(Records from a dataset)
= = = = =

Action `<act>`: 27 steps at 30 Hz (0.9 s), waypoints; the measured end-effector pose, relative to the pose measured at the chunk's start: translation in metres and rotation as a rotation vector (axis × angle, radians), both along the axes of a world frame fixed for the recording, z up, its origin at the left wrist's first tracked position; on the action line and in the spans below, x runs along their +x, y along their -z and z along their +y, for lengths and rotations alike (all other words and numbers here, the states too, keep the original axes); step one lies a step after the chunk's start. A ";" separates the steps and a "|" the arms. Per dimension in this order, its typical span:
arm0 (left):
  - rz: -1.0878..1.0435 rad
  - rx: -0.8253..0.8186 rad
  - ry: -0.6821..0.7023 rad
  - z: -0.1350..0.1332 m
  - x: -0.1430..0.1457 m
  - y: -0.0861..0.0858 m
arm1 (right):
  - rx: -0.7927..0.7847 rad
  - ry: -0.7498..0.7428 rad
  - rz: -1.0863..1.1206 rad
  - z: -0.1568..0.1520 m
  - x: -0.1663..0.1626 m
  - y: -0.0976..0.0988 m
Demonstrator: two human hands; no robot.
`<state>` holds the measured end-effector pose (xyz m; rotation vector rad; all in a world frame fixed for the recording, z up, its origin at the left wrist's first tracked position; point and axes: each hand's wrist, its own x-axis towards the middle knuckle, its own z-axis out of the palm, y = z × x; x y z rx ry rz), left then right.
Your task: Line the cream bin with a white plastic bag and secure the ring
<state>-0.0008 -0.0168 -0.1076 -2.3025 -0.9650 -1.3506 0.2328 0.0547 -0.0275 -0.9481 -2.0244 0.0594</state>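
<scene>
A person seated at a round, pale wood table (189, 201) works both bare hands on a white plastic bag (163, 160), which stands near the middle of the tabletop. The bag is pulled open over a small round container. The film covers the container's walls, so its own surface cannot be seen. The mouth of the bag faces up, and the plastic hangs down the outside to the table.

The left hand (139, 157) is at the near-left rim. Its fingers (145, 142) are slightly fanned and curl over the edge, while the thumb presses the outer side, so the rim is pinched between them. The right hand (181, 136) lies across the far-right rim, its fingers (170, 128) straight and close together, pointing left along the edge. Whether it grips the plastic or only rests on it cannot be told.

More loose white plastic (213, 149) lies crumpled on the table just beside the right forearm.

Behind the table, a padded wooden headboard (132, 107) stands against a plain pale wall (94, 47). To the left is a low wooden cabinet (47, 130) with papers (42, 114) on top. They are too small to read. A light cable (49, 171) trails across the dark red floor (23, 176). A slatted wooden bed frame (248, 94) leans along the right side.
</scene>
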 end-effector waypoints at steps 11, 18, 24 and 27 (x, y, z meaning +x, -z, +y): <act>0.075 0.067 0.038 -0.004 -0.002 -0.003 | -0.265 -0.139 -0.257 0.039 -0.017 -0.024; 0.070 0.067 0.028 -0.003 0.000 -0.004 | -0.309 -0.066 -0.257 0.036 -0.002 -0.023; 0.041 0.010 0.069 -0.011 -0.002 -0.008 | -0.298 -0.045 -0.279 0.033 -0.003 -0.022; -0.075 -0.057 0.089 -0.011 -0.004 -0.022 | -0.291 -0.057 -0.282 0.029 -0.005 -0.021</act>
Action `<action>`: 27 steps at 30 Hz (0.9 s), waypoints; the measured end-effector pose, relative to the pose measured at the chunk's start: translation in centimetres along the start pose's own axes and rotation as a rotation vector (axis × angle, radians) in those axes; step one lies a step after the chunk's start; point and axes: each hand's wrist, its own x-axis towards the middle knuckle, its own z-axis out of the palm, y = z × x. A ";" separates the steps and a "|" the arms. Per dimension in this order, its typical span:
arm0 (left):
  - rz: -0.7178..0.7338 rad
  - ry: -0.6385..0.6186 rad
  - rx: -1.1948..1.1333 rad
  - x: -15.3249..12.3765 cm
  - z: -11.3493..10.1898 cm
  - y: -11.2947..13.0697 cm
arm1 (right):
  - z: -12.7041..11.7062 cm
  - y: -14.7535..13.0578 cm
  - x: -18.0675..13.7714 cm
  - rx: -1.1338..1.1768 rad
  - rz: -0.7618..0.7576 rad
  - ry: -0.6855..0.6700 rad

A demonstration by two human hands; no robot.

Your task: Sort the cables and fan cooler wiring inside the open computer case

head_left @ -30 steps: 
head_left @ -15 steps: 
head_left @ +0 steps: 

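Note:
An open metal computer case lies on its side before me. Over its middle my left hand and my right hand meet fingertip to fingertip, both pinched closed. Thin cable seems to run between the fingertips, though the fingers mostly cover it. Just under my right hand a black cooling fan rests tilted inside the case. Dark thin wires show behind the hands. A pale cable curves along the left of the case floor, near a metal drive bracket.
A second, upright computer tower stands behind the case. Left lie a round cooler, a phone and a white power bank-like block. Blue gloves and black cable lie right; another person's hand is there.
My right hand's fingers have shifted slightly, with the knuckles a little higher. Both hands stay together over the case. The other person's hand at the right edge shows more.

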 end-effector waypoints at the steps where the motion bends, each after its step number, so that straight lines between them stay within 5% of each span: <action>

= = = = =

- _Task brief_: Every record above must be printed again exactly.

- _Response to the exercise_:
Action `<act>`: 27 steps at 30 Hz (0.9 s), waypoints; the measured end-effector pose, relative to the pose measured at the chunk's start: translation in metres and rotation as a rotation vector (axis × angle, radians), both along the axes of a world frame fixed for the recording, z up, its origin at the left wrist's first tracked position; on the action line and in the spans below, x runs along their +x, y along their -z and z along their +y, for lengths and rotations alike (all other words and numbers here, the states too, keep the original axes); step one lies a step after the chunk's start. A ";" separates the steps and a "|" the arms. Per dimension in this order, its typical span:
arm0 (left):
  - rz: -1.0878..1.0435 rad
  - rx: -0.8253..0.8186 rad
  - ry: -0.6821..0.7023 rad
  - z: -0.1350..0.1332 m
  - x: -0.1430..0.1457 m
  - y: -0.0861..0.0858 m
arm1 (right):
  - rx: -0.7927..0.7847 rad
  - ry: -0.7498..0.7428 rad
  - rz: -1.0863..1.1206 rad
  - z: -0.1568..0.1520 m
  - x: -0.1663..0.1626 m
  - y: -0.0976..0.0988 m
Demonstrator: two human hands; no robot.
`<state>` holds the measured end-effector pose (xyz m; rotation vector rad; all in a world frame fixed for the recording, z up, its origin at the left wrist's first tracked position; point and axes: each hand's wrist, its own x-axis towards the middle knuckle, its own z-axis out of the palm, y = z × x; x y z rx ry rz), left then right.
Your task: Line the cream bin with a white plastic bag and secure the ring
<state>-0.0008 -0.0168 -0.1076 -2.3025 -0.9650 -1.3506 0.2328 0.0547 -0.0275 -0.9481 -2.0244 0.0594</state>
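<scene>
A person seated at a round, pale wood table (189, 201) works both bare hands on a white plastic bag (163, 160), which stands near the middle of the tabletop. The bag is pulled open over a small round container. The film covers the container's walls, so its own surface cannot be seen. The mouth of the bag faces up, and the plastic hangs down the outside to the table.

The left hand (139, 157) is at the near-left rim. Its fingers (145, 142) are slightly fanned and curl over the edge, while the thumb presses the outer side, so the rim is pinched between them. The right hand (181, 136) lies across the far-right rim, its fingers (170, 128) straight and close together, pointing left along the edge. Whether it grips the plastic or only rests on it cannot be told.

More loose white plastic (213, 149) lies crumpled on the table just beside the right forearm.

Behind the table, a padded wooden headboard (132, 107) stands against a plain pale wall (94, 47). To the left is a low wooden cabinet (47, 130) with papers (42, 114) on top. They are too small to read. A light cable (49, 171) trails across the dark red floor (23, 176). A slatted wooden bed frame (248, 94) leans along the right side.
</scene>
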 end-effector waypoints at steps 11, 18, 24 and 27 (x, y, z meaning +x, -z, +y): <act>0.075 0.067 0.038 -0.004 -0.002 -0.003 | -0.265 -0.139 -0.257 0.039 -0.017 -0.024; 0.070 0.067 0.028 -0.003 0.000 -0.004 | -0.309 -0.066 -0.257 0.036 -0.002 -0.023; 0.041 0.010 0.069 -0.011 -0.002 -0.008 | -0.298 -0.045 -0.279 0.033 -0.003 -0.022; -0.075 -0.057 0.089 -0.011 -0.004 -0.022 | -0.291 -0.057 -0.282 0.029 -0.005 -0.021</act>
Action `<action>`: 27 steps at 30 Hz (0.9 s), waypoints; the measured end-effector pose, relative to the pose measured at the chunk's start: translation in centimetres along the start pose's own axes and rotation as a rotation vector (axis × angle, radians) in those axes; step one lies a step after the chunk's start; point and axes: each hand's wrist, its own x-axis towards the middle knuckle, its own z-axis out of the palm, y = z × x. A ";" separates the steps and a "|" the arms. Per dimension in this order, its typical span:
arm0 (left):
  - rz: -0.7178..0.7338 rad
  - ry: -0.6385..0.6186 rad
  - rx: -1.1948..1.1333 rad
  - x: -15.3249..12.3765 cm
  - z: -11.3493..10.1898 cm
  - y: -11.2947..13.0697 cm
arm1 (right):
  - z: -12.7041..11.7062 cm
  - y: -14.7535..13.0578 cm
  - x: -18.0675..13.7714 cm
  - rx: -1.1338..1.1768 rad
  - rz: -0.7618..0.7576 rad
  - ry: -0.6855..0.6700 rad

A demonstration by two human hands; no robot.

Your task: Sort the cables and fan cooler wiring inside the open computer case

head_left @ -30 steps: 
head_left @ -15 steps: 
head_left @ +0 steps: 

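Note:
An open metal computer case lies on its side before me. Over its middle my left hand and my right hand meet fingertip to fingertip, both pinched closed. Thin cable seems to run between the fingertips, though the fingers mostly cover it. Just under my right hand a black cooling fan rests tilted inside the case. Dark thin wires show behind the hands. A pale cable curves along the left of the case floor, near a metal drive bracket.
A second, upright computer tower stands behind the case. Left lie a round cooler, a phone and a white power bank-like block. Blue gloves and black cable lie right; another person's hand is there.
My right hand's fingers have shifted slightly, with the knuckles a little higher. Both hands stay together over the case. The other person's hand at the right edge shows more.
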
 end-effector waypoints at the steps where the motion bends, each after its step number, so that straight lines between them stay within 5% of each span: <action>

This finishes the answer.